__Work item__
Return the lines below that contain the word "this".

BEGIN

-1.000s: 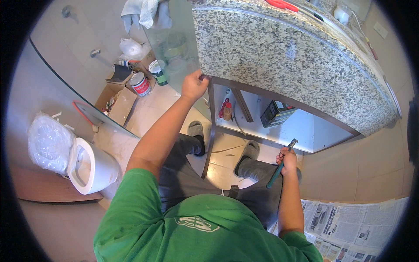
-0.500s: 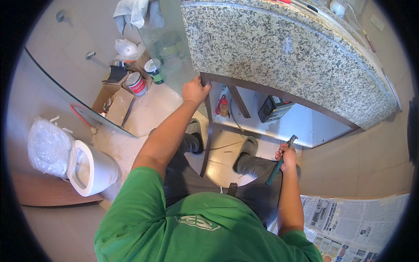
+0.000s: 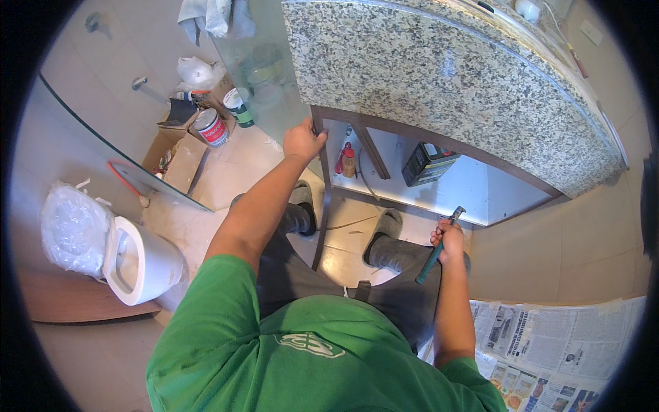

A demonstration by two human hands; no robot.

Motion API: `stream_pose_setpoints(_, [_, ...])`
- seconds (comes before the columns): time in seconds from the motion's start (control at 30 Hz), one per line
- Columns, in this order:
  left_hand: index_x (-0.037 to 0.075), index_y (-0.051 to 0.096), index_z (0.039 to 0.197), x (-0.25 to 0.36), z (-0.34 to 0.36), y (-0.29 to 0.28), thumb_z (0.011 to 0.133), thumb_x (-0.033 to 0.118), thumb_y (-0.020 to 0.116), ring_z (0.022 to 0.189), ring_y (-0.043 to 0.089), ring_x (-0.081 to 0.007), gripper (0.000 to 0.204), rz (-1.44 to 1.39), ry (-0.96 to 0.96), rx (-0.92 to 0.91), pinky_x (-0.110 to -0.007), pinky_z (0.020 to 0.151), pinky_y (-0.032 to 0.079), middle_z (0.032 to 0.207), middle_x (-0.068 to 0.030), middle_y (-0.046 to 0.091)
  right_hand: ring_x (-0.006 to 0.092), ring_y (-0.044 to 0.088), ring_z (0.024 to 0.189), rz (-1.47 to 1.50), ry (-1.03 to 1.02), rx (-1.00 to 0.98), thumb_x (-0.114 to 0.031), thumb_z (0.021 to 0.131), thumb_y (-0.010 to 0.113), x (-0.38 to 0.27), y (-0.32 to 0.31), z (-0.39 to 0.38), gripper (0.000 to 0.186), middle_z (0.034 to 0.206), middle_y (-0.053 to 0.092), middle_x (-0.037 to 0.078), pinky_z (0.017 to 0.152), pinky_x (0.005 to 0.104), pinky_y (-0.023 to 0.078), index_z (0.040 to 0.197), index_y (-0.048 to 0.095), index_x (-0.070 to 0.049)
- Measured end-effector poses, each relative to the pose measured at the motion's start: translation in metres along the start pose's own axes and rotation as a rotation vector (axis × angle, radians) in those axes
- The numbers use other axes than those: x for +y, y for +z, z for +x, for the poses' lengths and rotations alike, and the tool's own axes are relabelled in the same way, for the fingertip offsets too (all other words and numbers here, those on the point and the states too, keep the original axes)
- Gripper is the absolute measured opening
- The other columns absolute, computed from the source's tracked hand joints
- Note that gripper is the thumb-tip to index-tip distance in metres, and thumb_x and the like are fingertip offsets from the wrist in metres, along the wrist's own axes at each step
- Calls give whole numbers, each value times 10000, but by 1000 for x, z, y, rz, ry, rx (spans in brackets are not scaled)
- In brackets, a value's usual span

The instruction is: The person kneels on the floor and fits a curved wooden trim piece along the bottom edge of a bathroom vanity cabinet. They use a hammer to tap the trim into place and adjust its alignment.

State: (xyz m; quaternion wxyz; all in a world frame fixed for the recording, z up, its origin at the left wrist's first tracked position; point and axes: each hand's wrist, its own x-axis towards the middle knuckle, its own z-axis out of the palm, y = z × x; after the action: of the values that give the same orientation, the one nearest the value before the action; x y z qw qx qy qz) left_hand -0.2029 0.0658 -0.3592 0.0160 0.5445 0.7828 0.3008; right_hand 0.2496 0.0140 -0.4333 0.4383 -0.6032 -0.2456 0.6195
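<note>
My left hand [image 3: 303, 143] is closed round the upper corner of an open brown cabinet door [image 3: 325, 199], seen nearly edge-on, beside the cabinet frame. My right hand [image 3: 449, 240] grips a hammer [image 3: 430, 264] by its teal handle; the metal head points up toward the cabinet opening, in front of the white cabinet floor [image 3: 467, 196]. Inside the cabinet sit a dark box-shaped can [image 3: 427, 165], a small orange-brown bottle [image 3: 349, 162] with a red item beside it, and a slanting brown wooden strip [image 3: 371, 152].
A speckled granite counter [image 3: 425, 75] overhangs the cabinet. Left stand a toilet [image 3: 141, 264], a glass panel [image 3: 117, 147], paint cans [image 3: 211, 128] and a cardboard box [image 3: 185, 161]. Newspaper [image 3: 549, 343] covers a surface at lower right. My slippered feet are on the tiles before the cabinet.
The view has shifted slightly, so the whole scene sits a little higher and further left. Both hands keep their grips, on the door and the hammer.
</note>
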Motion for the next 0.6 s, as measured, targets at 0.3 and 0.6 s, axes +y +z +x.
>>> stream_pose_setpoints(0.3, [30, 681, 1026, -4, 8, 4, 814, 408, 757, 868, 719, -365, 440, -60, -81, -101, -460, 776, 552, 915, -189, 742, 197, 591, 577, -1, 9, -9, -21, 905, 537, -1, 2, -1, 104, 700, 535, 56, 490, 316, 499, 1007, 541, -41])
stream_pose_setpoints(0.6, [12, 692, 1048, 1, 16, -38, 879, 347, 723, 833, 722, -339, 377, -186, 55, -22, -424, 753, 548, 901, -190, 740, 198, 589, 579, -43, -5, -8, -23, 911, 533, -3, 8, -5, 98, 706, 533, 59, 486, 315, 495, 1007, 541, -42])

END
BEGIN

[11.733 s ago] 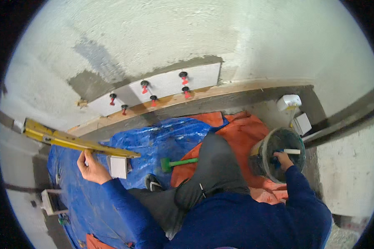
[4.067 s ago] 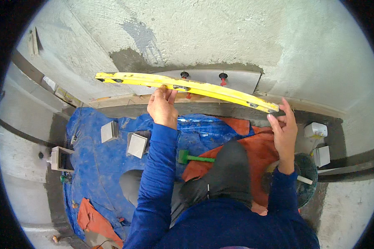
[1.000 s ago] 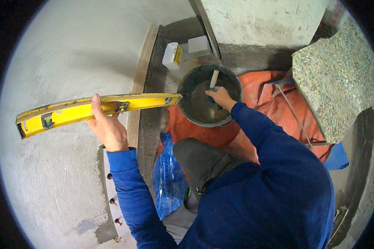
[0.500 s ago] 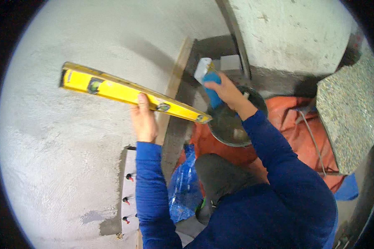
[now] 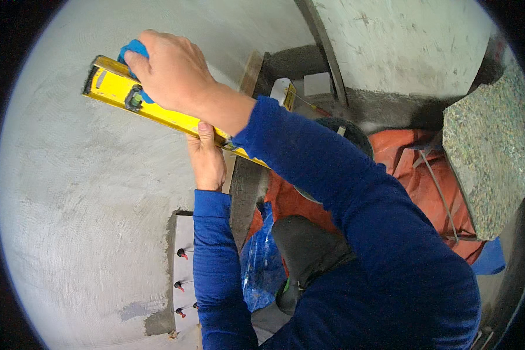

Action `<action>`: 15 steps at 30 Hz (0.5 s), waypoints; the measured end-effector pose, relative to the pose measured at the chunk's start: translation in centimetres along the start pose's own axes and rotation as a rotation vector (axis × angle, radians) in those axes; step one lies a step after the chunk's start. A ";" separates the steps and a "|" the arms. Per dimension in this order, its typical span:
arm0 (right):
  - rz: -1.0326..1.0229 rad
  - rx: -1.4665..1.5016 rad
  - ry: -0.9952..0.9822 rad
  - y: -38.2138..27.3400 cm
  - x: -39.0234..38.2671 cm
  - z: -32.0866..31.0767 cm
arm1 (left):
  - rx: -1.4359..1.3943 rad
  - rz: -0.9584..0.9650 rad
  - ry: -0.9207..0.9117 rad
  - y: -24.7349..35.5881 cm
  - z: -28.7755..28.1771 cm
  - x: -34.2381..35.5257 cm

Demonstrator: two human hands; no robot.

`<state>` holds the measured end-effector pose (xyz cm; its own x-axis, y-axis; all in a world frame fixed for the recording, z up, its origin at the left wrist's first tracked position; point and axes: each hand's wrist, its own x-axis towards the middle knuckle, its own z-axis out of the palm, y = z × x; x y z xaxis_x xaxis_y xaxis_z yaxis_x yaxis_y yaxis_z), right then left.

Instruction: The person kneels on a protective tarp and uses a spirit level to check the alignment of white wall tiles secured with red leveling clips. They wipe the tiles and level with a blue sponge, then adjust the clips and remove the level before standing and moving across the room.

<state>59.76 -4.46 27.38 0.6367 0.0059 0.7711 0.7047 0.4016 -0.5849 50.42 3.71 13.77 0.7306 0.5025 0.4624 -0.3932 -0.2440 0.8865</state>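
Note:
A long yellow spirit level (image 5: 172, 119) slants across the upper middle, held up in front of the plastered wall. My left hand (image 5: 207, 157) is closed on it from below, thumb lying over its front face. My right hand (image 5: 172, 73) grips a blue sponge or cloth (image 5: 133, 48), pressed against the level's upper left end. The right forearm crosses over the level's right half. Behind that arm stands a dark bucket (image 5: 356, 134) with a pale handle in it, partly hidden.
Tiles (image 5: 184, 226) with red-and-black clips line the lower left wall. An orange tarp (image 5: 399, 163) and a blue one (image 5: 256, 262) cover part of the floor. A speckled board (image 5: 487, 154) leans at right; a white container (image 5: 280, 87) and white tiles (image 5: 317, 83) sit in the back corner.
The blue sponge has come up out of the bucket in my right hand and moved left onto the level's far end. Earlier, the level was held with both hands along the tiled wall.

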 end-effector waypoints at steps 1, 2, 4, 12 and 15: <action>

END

__Reply to the task__
- Columns, in this order:
Action `<action>`: 15 steps at 30 Hz (0.5 s), waypoints; the measured end-effector pose, relative to the pose measured at the chunk's start: translation in centimetres along the start pose's own axes and rotation as a rotation vector (axis × angle, radians) in those axes; step one lies a step after the chunk's start. A ";" separates the steps and a "|" the arms. Per dimension in this order, its typical span:

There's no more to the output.